Monday, September 3, 2007

Accommodation vs. Exposure

I came across a discussion on whether a sheltered, accommodating environment leads to failures of adaptability in people with disabilities or quirks, which is quite relevant to a conversation I had with my bf this evening.

See, last night, I'd taken him to a party involving people he didn't know well acting, at times, kind of rowdy. I wasn't expecting him to feel as out of place as he did. But he felt very out of place and withdrew a lot, and was willing to put up with the situation far longer than he was comfortable with. By the time he wasn't responding to my affection anymore, I knew it was time for him to go home, and alerted the hostess.

This afternoon, he had an enjoyable conversation with someone who was on the train with us - someone from socio-economic-educational-religious background similar to his own, who wasn't wild or crazy or rowdy or anything.

And tonight, over dinner, we talked about how he seems to have trouble dealing with people who are different from the kind of people he's used to with his narrow background.

My folks have assessed him as sheltered and spoiled, and think, like one of the commentators in the link above, that his sheltered life impaired his ability to adapt to people.

But I think that my bf's sheltered background actually might have been helpful to him socially.

Why? Well...I think being exposed to a relatively narrow range of "how people behave" gave him enough consistency and stability in social situations that he could figure out at least a little of what was going on, and learn at least a little about how to get along with people that, even if not as generalizable as it could be, is still better than nothing.

Whereas if he'd been exposed to a much more heterogeneous group of people, spanning a variety of classes and subcultures and religions, he might not have even gotten an idea of where to *start* getting along with people. He might have just given up hope on even figuring any of it out.

Given that my bf thinks in terms of binary inputs and outputs, he would have needed some kind of rule that would apply most of the time in order to have any success with making friends. With a homogeneous group (basically Conservative to relatively liberal Orthodox Jews with an upper middle class, highly educated background), any social rule he came up with or learned from his parents or others would have a better chance of applying across people and situations than in a heterogeneous group. The input and output modulation for heterogeneous groups may have had to be too refined from the get-go for my bf to have a chance to figure it out.

So yes, my bf finds it hard to adapt to people for whom the rules he learned for dealing with "his own kind" don't work (and even though I'm not from the same background as him, they happen to work well enough for me in general). But he's fortunate to have been able to learn any rules for dealing with people at all, rather than having just given up on it as a hopelessly chaotic mess, and that those rules in combination with the rest of his personality actually managed to land friends over the years.

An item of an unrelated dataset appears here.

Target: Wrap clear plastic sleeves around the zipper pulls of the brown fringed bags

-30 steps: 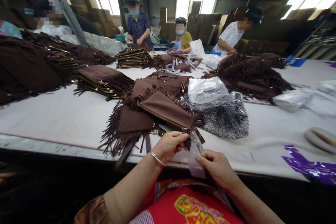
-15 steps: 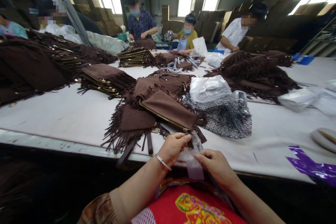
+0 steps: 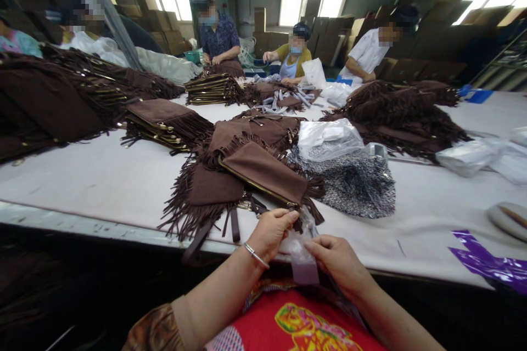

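A brown fringed bag (image 3: 265,173) with a gold zip lies on top of other brown bags at the table's front. My left hand (image 3: 272,233) pinches the near corner of this bag, around its small strap and metal fitting. Close beside it, my right hand (image 3: 340,258) has thumb and forefinger closed on a clear plastic sleeve (image 3: 303,260), which hangs below the bag's corner over the table edge. How the sleeve meets the strap is partly hidden by my fingers.
A black-and-white knit cloth (image 3: 354,184) with a clear plastic bag (image 3: 329,137) on it lies right of the bags. Brown bag stacks (image 3: 45,101) stand left, another pile (image 3: 399,115) right. Purple plastic (image 3: 489,260) and a tape roll (image 3: 510,219) lie far right. Several co-workers stand across the table.
My hands stay nearly in place; the plastic sleeve has shifted slightly down and left. Across the table, a co-worker in yellow has moved a raised hand.
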A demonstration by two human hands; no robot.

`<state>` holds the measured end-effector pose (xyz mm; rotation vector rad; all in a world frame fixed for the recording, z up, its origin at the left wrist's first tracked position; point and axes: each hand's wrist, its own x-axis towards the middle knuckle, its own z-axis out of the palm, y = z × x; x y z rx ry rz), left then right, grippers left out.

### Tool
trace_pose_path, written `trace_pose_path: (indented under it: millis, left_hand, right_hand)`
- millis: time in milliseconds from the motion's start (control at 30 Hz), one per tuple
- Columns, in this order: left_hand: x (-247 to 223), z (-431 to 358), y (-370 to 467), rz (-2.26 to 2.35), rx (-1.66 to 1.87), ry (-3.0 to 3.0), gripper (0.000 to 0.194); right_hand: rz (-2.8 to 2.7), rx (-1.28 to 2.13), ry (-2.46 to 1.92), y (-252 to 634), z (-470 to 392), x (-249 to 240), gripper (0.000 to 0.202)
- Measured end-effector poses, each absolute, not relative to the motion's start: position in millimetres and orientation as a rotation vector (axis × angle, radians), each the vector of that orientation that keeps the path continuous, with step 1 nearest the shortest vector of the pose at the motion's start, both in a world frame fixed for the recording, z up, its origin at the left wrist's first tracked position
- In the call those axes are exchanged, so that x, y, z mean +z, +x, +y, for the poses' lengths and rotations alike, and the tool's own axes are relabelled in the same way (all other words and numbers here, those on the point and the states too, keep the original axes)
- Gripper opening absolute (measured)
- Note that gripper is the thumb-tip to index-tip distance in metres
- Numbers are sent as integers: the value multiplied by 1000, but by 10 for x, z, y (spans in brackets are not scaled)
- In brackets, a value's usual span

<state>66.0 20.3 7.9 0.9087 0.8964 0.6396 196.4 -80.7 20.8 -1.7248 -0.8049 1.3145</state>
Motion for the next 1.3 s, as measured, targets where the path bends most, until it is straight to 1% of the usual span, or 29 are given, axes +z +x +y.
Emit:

I suppose it's possible that he could have adapted rather than given up if he grew up in a less sheltered background, but I don't think it's obvious that the sheltered background in itself hurt him, and it could have been just what the doctor ordered for a person of the so-called broader autistic phenotype. Build confidence and learn basics in an environment in which there is not too much variation and chaos so as to overwhelm and confuse the autistic-type. Then expand on those basics.

Maybe it wouldn't work for building a varied palate...but even in that case, throwing too many different kinds of foods at the person too quickly still might not be wise. They might instinctively cling to the first few foods anyway. Deprivation of comfort might just promote further defensive clinging to a narrow comfort zone.

Autistic-types might not be able to avoid sensory overwhelm ALL the time, but a comfort zone they can retreat to when they need it is probably a good thing. We don't usually take away neurotypical children's blankies or shock them or deprive them of candy we just waved in front of their faces when they suck their thumbs, do we? Some degree of comfort and chaos management is probably necessary. A semi-sheltered life, with some of the hard knocks that come with any life even if it is sheltered, might not be all that bad for an autistic-type.